2017, année de transition. C'est ainsi qu'il faut qualifier cette nouvelle année. Depuis le 1er janvier, la Communauté d'Agglomération est devenue Communauté Urbaine. Dans les faits, peu de choses vont changer cette année : l'intercommunalité n'ayant pas les moyens d'assumer les compétences qui lui ont été transférées, les communes continueront de les exercer pour le compte de la CU jusqu'au 31 décembre.

Parallèlement les élus de l'intercommunalité poursuivent leur lobbying pour permettre à Orléans de briguer le statut de Métropole. Si cela était couronné de succès, Orléans entrerait dans le « select club » non plus des 15 villes, mais des 22... « qui comptent ». J'ai la faiblesse de penser qu'il faudra un peu plus que ce statut pour dynamiser notre territoire.

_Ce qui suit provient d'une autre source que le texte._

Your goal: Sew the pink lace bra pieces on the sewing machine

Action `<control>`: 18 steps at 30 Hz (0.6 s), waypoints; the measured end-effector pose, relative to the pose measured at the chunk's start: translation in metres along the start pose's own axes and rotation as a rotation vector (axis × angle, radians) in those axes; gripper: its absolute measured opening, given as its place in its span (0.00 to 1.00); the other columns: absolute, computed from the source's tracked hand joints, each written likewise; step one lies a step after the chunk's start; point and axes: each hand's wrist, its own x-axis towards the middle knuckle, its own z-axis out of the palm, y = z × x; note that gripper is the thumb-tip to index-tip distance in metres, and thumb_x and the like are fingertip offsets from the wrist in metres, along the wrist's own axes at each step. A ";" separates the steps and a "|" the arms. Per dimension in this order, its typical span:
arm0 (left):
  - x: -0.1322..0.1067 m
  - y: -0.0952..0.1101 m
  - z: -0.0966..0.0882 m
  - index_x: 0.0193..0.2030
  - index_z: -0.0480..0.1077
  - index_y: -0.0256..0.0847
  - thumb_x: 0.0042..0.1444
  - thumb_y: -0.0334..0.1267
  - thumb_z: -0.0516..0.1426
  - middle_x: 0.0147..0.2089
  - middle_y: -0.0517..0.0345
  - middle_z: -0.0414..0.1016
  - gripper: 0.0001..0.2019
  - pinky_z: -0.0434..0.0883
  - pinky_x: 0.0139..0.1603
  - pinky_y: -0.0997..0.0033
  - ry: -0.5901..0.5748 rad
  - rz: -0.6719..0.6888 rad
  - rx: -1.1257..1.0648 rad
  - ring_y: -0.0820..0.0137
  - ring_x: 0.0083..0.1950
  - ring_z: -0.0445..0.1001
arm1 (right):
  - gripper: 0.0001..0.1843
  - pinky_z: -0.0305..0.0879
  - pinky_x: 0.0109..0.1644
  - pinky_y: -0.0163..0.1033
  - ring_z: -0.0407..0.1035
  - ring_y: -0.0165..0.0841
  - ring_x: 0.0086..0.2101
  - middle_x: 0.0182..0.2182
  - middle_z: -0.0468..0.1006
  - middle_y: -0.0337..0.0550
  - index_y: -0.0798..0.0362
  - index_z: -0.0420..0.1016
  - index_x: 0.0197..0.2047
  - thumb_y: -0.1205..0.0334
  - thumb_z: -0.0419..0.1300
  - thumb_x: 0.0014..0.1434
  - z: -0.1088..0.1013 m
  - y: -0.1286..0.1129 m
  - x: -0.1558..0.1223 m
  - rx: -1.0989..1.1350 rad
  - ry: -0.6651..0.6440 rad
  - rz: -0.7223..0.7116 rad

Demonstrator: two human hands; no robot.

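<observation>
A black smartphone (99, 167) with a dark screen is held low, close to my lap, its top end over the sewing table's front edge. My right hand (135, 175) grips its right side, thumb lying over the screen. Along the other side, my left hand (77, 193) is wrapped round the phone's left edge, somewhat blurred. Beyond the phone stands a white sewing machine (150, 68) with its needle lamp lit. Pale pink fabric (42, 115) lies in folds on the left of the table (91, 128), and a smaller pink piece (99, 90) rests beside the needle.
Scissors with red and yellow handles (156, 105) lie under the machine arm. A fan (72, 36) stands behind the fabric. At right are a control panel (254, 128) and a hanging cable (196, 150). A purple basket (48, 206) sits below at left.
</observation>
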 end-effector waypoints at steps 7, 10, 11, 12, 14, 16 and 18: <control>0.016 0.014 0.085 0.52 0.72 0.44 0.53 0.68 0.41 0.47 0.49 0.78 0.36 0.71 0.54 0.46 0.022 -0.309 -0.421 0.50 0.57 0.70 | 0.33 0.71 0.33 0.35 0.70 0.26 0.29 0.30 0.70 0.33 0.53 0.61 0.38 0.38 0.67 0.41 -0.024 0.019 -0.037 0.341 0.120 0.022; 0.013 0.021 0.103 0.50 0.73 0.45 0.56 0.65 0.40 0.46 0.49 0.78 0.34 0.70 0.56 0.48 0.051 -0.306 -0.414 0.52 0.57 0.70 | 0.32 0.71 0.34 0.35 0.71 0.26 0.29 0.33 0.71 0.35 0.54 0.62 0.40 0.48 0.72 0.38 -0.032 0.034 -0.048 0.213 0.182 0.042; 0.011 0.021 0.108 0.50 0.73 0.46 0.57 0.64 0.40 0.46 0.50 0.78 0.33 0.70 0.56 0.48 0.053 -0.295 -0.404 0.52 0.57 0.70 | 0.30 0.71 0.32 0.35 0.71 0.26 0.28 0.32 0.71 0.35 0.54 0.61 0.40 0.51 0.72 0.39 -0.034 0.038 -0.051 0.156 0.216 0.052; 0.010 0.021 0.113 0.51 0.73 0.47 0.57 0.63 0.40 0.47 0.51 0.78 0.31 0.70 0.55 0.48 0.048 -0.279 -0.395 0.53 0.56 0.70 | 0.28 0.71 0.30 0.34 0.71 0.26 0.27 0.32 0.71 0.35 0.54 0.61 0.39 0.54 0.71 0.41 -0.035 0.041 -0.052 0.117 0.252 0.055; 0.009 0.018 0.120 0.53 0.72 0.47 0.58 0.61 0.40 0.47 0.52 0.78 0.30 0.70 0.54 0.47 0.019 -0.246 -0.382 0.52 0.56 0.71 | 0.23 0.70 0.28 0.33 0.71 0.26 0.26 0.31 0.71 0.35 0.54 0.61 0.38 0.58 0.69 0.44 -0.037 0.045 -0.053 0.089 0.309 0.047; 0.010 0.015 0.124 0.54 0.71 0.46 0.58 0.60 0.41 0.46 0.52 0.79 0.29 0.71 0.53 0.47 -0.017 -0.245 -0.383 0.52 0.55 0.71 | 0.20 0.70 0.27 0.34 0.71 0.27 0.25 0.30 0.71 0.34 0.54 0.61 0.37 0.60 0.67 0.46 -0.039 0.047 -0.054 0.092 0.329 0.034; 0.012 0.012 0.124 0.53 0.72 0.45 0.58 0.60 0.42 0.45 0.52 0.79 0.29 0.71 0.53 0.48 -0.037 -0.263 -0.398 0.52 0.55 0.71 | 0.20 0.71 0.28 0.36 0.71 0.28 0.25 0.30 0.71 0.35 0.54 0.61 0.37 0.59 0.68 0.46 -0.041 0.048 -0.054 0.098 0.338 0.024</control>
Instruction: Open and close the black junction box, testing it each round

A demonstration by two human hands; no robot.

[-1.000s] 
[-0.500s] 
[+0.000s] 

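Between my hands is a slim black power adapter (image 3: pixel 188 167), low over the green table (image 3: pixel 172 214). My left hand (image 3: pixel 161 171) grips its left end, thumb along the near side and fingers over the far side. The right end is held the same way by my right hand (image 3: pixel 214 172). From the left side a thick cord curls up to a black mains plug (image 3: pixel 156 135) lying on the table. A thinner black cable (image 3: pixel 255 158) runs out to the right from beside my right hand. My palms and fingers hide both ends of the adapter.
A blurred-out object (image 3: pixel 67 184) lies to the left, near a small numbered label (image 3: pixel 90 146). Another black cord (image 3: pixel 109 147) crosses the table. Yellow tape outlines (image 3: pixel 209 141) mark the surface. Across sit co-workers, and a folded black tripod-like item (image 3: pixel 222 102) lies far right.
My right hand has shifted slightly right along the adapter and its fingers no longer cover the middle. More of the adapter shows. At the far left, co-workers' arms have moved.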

Dans ce contexte quel est l'avenir des communes ? Le cadre législatif (lois Maptam, NOTRe…) et l'ambition de quelques élus locaux démontrent aujourd’hui que tout est mis en place pour dévitaliser les communes. Certes, on ne nous annoncera jamais la fin des communes mais force est de constater qu'en multipliant les transferts des compétences les plus importantes, les mairies n'auront bientôt plus aucun rôle si ce n'est honorifique. Tout conduit à la fusion des communes.

Les intercommunalités étaient à l'origine des regroupements basés sur le volontariat et la coopération autour de projets communs partagés. Elles sont peu à peu devenues des outils d'intégration forcée des communes. On a créé de fait une nouvelle collectivité.

Une page se tourne donc mais l'aventure n'est pas terminée, l'Histoire continue. Nous continuerons à défendre la place des communes, fruit de notre histoire, base de notre démocratie. Ce n'est pas un combat d'arrière-garde. Au contraire, alors que les niveaux d'abstentions battent des records à chaque échéance électorale, alors qu'il y a dans la population une certaine défiance à l'égard des élus, nous devons prendre garde à ne pas créer des superstructures dans lesquelles les habitants ne pourraient intervenir, participer, donner leur avis, être acteurs de leur territoire. Ce serait un mauvais signe donné à l'avenir de notre histoire collective.

Au nom du conseil municipal de Saran, je vous souhaite une très bonne année 2017.